The next four versions of the shoe were not as widely acclaimed as the first version. I was excited last year with news that the Clifton 1 would be re-released. However, all the reviewers said that it didn’t feel the same as the original, so I skipped it again.
Buying a new running shoe from a brand you haven’t used before is a scary thing. Shoes are expensive, and I have a very particular taste in running shoes.
This year, everyone said that the Clifton 6 is the best version of the Clifton since the original version, so I finally decided to take the plunge.
Upper and materials
The upper construction is simple. It consists of breathable soft engineered air mesh in the forefoot and midfoot. There are fused overlays around the toe box and embroidered reinforcement for support and midfoot lockdown. It’s a very comfortable, plush upper.
The air mesh is thick but breathable.
The tongue is thick and padded. I experienced no tongue slide. The heel collar, which is lined with soft material, is generously filled with foam for a secure heel lockdown.
The built-up heel counter does its job and provides a comfortable, secure heel lockdown.
The ungusseted tongue is thick and short.
I bought my pair in a wide version and a half size too big by mistake. I ordered a US 9, which is usually a UK 8, but Hoka uses half-size conversions. I got a UK 8.5 instead of an 8.
I use thick socks, and I haven’t had any issues. This demonstrates how narrow the Clifton 6 is because I have really narrow feet.
The toe box is nice and spacious in the 2E wide version. Hokas are known to be narrow-fitting.
Midsole and ride
I’m not exaggerating when I say that this is the most cushioned midsole in the world. I get a sense of deep, bottomless cushioning, which keeps my legs feeling energised and fresh during runs longer than 15 miles.
I was surprised at how light and bouncy the foam is. The first run in them felt magical. The combination of bounce, lightweight and high cushioning make it a very well-balanced shoe.
The ride is incredibly smooth because the midsole is one solid block of EVA foam. There are angular grooves cut into the sides of the midsole. During loading, these grooves or gaps compress, and the midsole acts as a crash pad.

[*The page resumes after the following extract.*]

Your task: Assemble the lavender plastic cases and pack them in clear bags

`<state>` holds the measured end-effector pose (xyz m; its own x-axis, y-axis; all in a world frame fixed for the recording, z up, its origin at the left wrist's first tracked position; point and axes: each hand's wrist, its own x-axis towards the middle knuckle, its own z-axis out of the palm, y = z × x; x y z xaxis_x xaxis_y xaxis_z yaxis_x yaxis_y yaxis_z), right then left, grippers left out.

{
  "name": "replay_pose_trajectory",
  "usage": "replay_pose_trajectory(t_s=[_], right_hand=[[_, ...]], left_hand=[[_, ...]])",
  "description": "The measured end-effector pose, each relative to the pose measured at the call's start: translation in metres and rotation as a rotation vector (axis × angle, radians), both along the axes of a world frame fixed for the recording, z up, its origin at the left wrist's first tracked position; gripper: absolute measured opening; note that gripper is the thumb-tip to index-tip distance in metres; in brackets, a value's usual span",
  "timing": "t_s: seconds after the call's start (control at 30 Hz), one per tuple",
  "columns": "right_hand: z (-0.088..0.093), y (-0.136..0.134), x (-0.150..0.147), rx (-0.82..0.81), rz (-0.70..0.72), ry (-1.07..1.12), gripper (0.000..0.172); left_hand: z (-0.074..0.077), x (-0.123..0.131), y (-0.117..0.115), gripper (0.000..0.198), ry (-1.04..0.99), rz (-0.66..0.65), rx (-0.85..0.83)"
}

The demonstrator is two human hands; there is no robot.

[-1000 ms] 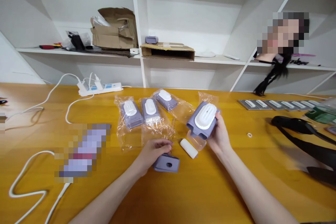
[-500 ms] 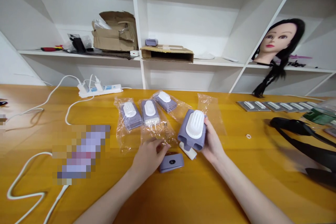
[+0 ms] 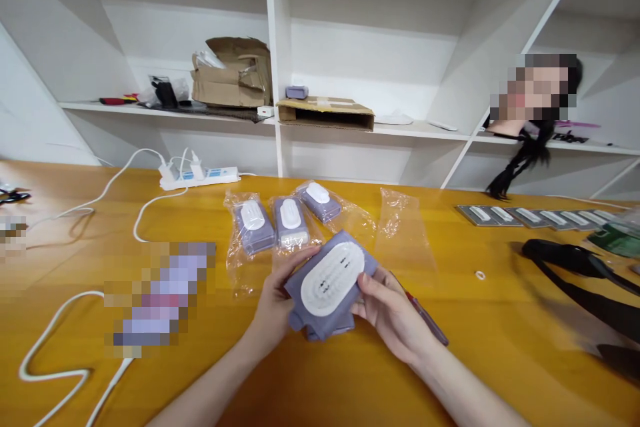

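Observation:
Between my two hands is a purple-grey plastic housing (image 3: 300, 287) with a white oval ribbed pad (image 3: 333, 280) facing up, raised off the table and tilted. My left hand (image 3: 275, 300) grips its left side, fingers partly behind it. My right hand (image 3: 393, 307) holds the right edge, thumb on the pad's rim. A smaller purple-grey piece (image 3: 343, 328) shows beneath the housing, mostly covered. By my right wrist lies a slim dark-red tool (image 3: 427, 320), partly hidden. Three similar purple-grey units in clear bags, the nearest a unit with a white end (image 3: 293, 220), lie beyond my hands.
A flat clear plastic bag (image 3: 405, 233) lies behind my right hand. At left are a blurred-out purple object (image 3: 165, 300) on a white cable and a power strip (image 3: 200, 177). Rightward sit a small white ring (image 3: 480, 275), a black headset-like item (image 3: 560, 257) and several grey plates (image 3: 530, 217).
My left hand has risen from the table and taken hold of the housing. The housing has moved left and nearer, turned so its white pad faces me. The dark-red tool now shows.

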<state>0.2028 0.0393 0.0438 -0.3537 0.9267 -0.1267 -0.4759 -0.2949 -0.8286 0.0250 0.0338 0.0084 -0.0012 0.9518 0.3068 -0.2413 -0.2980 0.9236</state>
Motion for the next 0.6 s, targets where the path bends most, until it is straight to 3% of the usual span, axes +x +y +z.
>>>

These gaps in the yellow part of the midsole contract when pressure is applied, acting as a crash pad.
The midsole rocker promotes rearfoot strike instead of heel strike and the stiff forefoot helps roll me forward, making my stride feel efficient.
The midsole curves upward, promoting a rocker effect.

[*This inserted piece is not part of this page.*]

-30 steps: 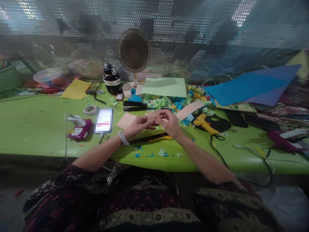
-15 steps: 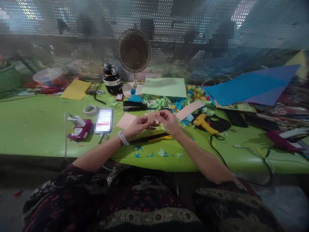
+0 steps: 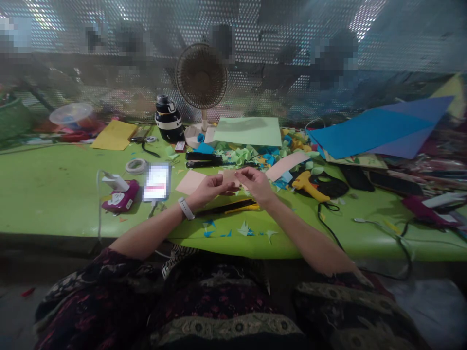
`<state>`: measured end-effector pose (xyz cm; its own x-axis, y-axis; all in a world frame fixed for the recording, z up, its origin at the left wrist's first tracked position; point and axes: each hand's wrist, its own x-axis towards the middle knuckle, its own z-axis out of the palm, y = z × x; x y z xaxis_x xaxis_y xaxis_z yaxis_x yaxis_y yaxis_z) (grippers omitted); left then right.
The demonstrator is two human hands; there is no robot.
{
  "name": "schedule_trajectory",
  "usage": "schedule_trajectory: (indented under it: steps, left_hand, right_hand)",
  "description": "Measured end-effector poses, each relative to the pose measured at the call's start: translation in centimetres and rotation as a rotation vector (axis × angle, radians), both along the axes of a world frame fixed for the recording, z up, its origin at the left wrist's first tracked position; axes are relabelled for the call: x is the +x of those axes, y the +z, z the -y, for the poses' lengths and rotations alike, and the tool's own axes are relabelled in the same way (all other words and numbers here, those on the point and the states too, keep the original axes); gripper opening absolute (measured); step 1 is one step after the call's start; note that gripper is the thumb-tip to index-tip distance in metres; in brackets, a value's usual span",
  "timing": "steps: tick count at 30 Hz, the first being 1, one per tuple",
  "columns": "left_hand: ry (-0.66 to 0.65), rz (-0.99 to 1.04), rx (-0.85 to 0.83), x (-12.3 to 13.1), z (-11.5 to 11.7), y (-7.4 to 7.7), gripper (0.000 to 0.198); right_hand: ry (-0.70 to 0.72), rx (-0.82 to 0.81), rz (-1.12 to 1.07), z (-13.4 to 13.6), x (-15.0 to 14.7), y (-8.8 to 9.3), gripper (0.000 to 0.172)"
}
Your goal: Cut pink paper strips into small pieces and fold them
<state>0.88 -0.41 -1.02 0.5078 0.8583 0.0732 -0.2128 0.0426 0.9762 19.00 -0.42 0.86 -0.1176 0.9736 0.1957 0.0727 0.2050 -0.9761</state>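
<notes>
My left hand (image 3: 208,187) and my right hand (image 3: 255,184) meet over the green table (image 3: 54,194), both pinching a small piece of pale pink paper (image 3: 230,177) between fingers and thumbs. A white watch sits on my left wrist. A larger pink paper square (image 3: 190,182) lies just left of my hands. Yellow-handled scissors (image 3: 233,207) lie under my wrists. A long pink paper strip (image 3: 286,165) lies behind my right hand.
A phone (image 3: 157,182) and a magenta device (image 3: 119,199) lie at left, with a tape roll (image 3: 136,166). Behind stand a fan (image 3: 201,78), black stapler (image 3: 203,157), green sheet (image 3: 248,131) and paper scraps. A yellow glue gun (image 3: 307,185) and blue sheets (image 3: 379,129) lie right.
My right hand's fingers have shifted slightly lower and closer on the pink paper piece. Nothing else has moved.
</notes>
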Motion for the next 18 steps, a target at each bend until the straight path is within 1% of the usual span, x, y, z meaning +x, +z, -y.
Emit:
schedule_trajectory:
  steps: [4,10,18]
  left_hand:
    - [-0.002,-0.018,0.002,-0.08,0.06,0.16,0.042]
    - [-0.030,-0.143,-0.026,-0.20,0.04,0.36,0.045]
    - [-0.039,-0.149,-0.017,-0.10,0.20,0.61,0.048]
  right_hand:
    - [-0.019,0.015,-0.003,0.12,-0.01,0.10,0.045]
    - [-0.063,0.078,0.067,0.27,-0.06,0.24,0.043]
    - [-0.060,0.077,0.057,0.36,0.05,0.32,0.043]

The midsole flares under the foot and there is plenty of ground contact, so the Clifton 6 feels extremely stable for a neutral shoe. I have flat feet, and I pronate, but this shoe provided adequate arch support.
I was worried about the bucket seat arch when I first tried on the shoe because it poked into my arch. However, when I started running in the shoe, the poking sensation disappeared, and I forgot about it.
The walls around the heel shoot up around the foot resulting in a cradling sensation, adding stability to the shoe’s already stable base. These walls ensure that it feels like you are running inside a shoe instead of on top of a shoe, a la Ultra Boost ST.
The heel sits inside the midsole. The blue part of the midsole is where the wall shoots up and cups the foot.
The Ortholite insole is removable and of medium thickness. It adds a perfect layer of extra cushioning without being so thick that it mutes the feedback from the EVA midsole.
It sits on a lining of holey strobel. I prefer strobel lining with holes because it increases the softness of the midsole.
Ortholite insoles are anti-bacterial and odour-fighting, according to the company.
Outsole and wear
Overall, I estimate I will get 800km of use out of the Clifton 6 before the midsole cushioning is shot or the outsole rubber has worn out.
Traction is great on dry road and pavement, and on wet surfaces.
The exposed EVA midsole shows slight wear after 50 miles. The rubber looks unsullied.
For long-distance runs, there is no other shoe I want on my feet. The Clifton 6 ticks all the long-distance boxes, being light, cushioned, stable and responsive.
I now understand why the Clifton is such a popular line in the Hoka range, and I am a big fan.
My only complaint is that it’s a very chunky shoe and makes me feel like I’m wearing moon boots. Hopefully, over time, I will learn to embrace the chunkiness. Now, all I have to do is go back in time and buy the Clifton 1.
- High levels of cushioning from the thick EVA midsole
- Very comfortable upper
- Nice bounce and responsiveness
- Lightweight for such a high-volume midsole
- Higher levels of cushioning than other shoes in a similar price range
- The shoe looks like the offspring of an orthopaedic medicinal shoe and a 90’s platform shoe.
- Sizing is tricky if ordering online and you have not tried the shoe on.
This expert has been verified by RunRepeat. Reviews are neutral, unbiased and based on extensive testing.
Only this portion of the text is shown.